When I read about the eyeless phenomenon, I thought of it as another example of a ubiquitous adaptation with short-term cost and positive long-range value. The organization of chromosomes into structures that correspond to physiological functions in the fully-developed soma is a discipline that probably carries short-term costs, just as it takes the computer programmer longer to write tightly-structured, object-oriented programs. The payoff is in the long run, when evolution can try different variants of an adaptive system without compromising the integrity of the system. For example, the eyeless gene may facilitate genetic variation in which eyes are placed higher or lower in the head, without having to re-evolve the entire mechanism of the eye for each trial. The point is that each individual gets to try just one eye placement; there can be no adaptive advantage for him in a system which makes it easy to try other placements. That advantage accrues to the entire evolving population, and only over many generations.
So the eyeless phenomenon is another of the mysterious adaptations that has managed to emerge despite its apparent lack of short-range advantage. But here is how it may also be a key to approaching all such mysteries:
If this is an example of a general phenomenon, then it may be that the process of evolution is itself highly evolved.

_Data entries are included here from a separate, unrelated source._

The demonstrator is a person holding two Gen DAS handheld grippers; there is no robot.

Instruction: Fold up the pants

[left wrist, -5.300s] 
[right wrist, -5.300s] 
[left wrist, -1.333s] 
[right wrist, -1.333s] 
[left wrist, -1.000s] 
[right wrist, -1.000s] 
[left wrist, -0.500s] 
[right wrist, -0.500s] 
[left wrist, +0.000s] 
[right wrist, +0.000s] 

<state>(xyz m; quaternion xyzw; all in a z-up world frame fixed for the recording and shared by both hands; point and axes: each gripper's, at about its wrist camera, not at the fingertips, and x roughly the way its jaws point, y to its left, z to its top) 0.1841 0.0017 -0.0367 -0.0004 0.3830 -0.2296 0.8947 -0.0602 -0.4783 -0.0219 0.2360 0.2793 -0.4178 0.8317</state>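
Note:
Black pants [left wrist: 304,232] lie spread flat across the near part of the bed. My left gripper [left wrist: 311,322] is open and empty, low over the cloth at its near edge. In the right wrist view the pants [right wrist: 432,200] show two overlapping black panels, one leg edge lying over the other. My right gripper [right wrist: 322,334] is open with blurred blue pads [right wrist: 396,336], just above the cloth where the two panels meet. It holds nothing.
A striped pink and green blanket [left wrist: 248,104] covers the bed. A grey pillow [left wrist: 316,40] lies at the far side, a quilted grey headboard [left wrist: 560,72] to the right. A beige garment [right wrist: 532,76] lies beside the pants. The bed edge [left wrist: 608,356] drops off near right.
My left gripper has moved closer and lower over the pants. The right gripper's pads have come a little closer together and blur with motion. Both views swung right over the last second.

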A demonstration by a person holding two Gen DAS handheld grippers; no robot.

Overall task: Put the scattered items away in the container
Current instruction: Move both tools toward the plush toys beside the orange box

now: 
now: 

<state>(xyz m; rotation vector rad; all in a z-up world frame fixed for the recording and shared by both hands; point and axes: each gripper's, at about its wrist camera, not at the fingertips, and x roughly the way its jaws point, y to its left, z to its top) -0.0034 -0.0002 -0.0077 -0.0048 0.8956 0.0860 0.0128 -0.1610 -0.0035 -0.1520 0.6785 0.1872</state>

Biological systems may be replete with adaptations that promote the efficient operation of evolution. If so, an important class of such adaptations would soften the impact of the "first test", permitting some marginal adaptations to spread through a population when they are neutral or even slightly detrimental to the individual, so that their long-range effect may be tested.
If the mechanism of evolution has indeed been optimized by its own process of adaptation and selection, there is then a candidate for the theorist's "first approach" to the problem of long-range selection. Evolution has found ways to blunt the force of individual selection, enforcing a high level of diversity and a slower, broader pattern of natural selection so that adaptations with a long-range value have a greater chance of prevailing over short-term expedients. One of the beneficiaries of this regime is the very process that created it, the evolution of evolution.
The mystery of long-range adaptation is then reduced to a bootstrapping problem: How did the process of evolution of evolution get started? For an answer to this question we may draw clues from two sources:
First is the work of Sewall Wright on a conceptual framework he espoused all his life, and referred to as the shifting balance theory. Wright theorized that genetic drift within small population demes could blunt the determinism that might otherwise drive evolution into adaptive blind alleys. The same mechanism could serve for the closely related problem of blunting the force of individual selection long enough for group selection and long-range selection to become a factor.
Second, is the insight we derive from the new science of complexity. Interactions among many simple systems may produce results on the global scale that are hypersensitive to details on the fine scale. Herein is another potential escape from the determinism of short-term individual selection.
I have since learned of a paper in Evolution by Gunter Wagner and Lee Altenberg in which these same ideas are developed formally and in more detail, but without mention of the implications concerning group selection. Their paper is entitled Complex Adaptations and the Evolution of Evolvability. I am encouraged that there is a blossoming interest in the evolution of evolvability, but puzzled that the researchers in this field don't relate their work to the problem of group selection.